Gas injection method
Non-casting methods include powder metallurgy, sintering dissolution, and metal deposition. The powder metallurgy method is prepared by uniformly mixing the metal powder with the foaming agent powder, making it into a semi-finished product after cold pressing or hot pressing, and then heating the semi-finished product to a temperature close to or higher than the melting point of the mixture. During the heating process, the blowing agent is thermally decomposed to release a large amount of gas, which causes the dense compacted material to expand, thereby forming a porous metal foam material.
The principle of non-casting is basically the same. Unlike the casting method, the casting method first heats the metal to melt and then injects the gas. Instead of casting, the metal is first mixed with the gas-generating material and then heated to melt.
Heat transfer characteristics and research of metal foam
Metal foam has excellent heat transfer properties.

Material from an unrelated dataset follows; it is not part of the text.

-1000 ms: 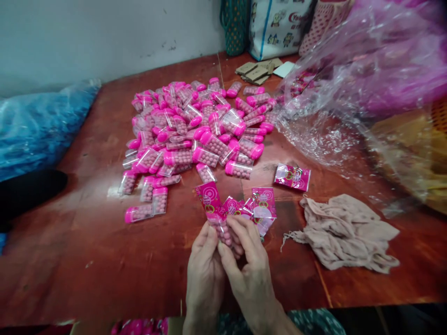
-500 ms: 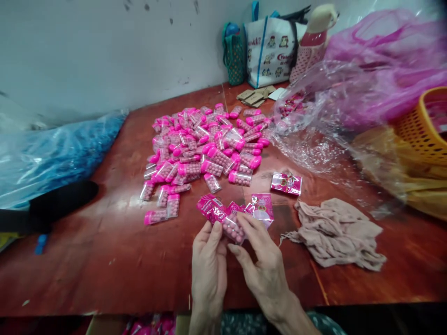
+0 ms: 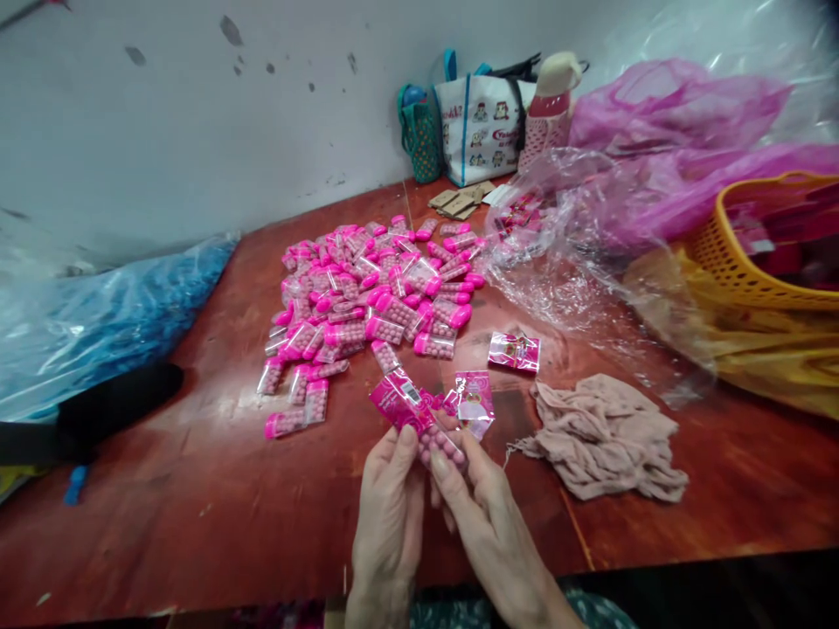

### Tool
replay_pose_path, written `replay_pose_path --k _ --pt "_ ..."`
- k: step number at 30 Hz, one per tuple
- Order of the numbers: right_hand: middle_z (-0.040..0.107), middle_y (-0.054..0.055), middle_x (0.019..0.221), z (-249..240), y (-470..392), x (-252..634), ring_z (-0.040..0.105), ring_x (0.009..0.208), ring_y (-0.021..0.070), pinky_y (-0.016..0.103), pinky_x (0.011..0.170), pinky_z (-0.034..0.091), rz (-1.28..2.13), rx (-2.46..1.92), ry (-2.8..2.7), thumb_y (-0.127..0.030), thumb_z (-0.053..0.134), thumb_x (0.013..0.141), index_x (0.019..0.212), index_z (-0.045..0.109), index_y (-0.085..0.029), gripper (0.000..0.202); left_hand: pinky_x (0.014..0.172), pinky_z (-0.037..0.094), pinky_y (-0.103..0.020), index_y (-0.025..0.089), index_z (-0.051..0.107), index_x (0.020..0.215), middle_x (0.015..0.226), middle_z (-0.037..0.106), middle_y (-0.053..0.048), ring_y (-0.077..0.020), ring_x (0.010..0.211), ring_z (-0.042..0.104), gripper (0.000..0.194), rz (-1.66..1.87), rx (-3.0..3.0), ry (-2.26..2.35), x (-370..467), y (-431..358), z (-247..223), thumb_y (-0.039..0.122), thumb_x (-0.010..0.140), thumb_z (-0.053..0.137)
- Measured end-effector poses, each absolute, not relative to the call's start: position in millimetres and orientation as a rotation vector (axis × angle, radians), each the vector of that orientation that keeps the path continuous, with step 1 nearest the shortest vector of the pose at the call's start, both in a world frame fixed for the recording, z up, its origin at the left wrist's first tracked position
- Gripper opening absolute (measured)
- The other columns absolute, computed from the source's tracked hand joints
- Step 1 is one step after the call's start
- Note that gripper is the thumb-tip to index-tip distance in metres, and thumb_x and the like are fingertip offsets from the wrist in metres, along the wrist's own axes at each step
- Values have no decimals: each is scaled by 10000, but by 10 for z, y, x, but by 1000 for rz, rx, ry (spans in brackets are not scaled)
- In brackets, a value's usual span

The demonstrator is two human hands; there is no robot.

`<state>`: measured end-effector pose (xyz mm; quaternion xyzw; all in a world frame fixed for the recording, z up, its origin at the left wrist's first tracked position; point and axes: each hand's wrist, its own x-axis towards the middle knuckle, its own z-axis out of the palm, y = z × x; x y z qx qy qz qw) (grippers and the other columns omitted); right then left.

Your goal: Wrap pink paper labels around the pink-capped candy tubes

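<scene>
Left hand (image 3: 388,502) points away, thumb on top; right hand (image 3: 488,515) slants in from lower right. Both pinch one bead-filled tube (image 3: 447,446) between thumb and fingers.

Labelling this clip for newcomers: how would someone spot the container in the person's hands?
On the reddish table lies a heap of pink-capped containers. Nearer the camera, between the left hand and right hand, is the container of pink balls; unlike those heaped, it has a printed magenta wrapper at its far end.
</scene>
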<state>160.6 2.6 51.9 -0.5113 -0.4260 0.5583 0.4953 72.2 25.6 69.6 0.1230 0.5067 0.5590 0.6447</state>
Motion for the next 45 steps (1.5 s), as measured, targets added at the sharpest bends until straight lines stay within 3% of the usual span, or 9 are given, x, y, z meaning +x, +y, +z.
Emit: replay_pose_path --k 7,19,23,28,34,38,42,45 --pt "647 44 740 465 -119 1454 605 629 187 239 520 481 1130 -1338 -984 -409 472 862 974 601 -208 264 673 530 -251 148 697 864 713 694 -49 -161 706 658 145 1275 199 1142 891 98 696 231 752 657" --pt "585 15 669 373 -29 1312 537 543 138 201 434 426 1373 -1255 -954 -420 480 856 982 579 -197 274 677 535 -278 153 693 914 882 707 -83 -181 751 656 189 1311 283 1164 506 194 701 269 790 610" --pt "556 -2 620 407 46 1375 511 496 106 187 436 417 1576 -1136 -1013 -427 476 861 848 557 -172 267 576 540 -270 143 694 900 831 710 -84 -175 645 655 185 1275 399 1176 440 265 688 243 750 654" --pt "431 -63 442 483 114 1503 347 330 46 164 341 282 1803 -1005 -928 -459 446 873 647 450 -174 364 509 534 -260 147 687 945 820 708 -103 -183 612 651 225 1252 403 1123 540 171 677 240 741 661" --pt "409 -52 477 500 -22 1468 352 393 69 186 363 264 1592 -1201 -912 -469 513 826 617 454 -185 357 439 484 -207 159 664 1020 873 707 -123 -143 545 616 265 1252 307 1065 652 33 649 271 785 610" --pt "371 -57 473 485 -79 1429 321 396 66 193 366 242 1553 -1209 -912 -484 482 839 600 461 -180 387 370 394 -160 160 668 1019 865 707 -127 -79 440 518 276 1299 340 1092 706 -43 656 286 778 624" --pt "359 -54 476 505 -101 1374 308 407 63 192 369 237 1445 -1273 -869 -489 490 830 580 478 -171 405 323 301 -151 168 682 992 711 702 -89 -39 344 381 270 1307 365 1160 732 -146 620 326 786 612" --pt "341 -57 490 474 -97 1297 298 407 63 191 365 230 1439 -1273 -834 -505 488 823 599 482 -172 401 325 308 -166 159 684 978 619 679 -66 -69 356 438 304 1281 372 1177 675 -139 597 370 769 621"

Good thermal conductivity. The thermal conductivity of copper is about 387W/(m?K), and the thermal conductivity of aluminum is about 218W/(m?K), so the thermal conductivity of metal foam is strong;
Convective heat transfer characteristics are strong. Its irregular skeleton structure makes the mixing of hot fluid and cold fluid intense;
Fluid traversing metal foam
At high temperatures, the radiation heat transfer in the metal foam is also strong. Its high porosity makes the infrared radiation transmittance greatly enhanced;
The enhanced boiling heat transfer effect of the pool is better. At atmospheric pressure, for copper foam, when acetone is used as the working fluid, the heat flux density can reach 100 W/cm? or more.
The flow boiling heat transfer characteristics in the metal foam are also good, and the boiling heat transfer in the foam tube can reach three times that of the smooth tube.
In view of the excellent properties of metal foam, its industrial application potential is huge, but the current understanding of its internal heat transfer characteristics is not comprehensive enough.
The Institute of Engineering Thermophysics of the Chinese Academy of Sciences has conducted two basic research applications on heat and mass transfer in porous media:
First, the study of heat transfer characteristics in metal foam is mainly used for heat exchange, such as heat accumulators (regenerators, oscillating flow regenerators), heat storage, and enhanced heat transfer. Relying on a number of National Natural Science Foundations, a systematic simulation study on the thermal conductivity, gas-solid heat transfer characteristics and radiation heat transfer characteristics of metal foam has been carried out;
The second is the study of the mechanism of heat and mass transfer in coupled chemical reactions, and the reactor design for various catalytic reactions (catalytic combustion, hydrocarbon reforming, catalytic cracking, hydrocarbon hydrogenation, and partial oxidation of hydrocarbons). Used for thermochemical utilization of energy. At present, the related scientific problems involved in the improvement of high-efficiency chemical heat pumps for low-temperature thermal energy grades have been studied, and will be further extended to other energy thermochemical applications in the future.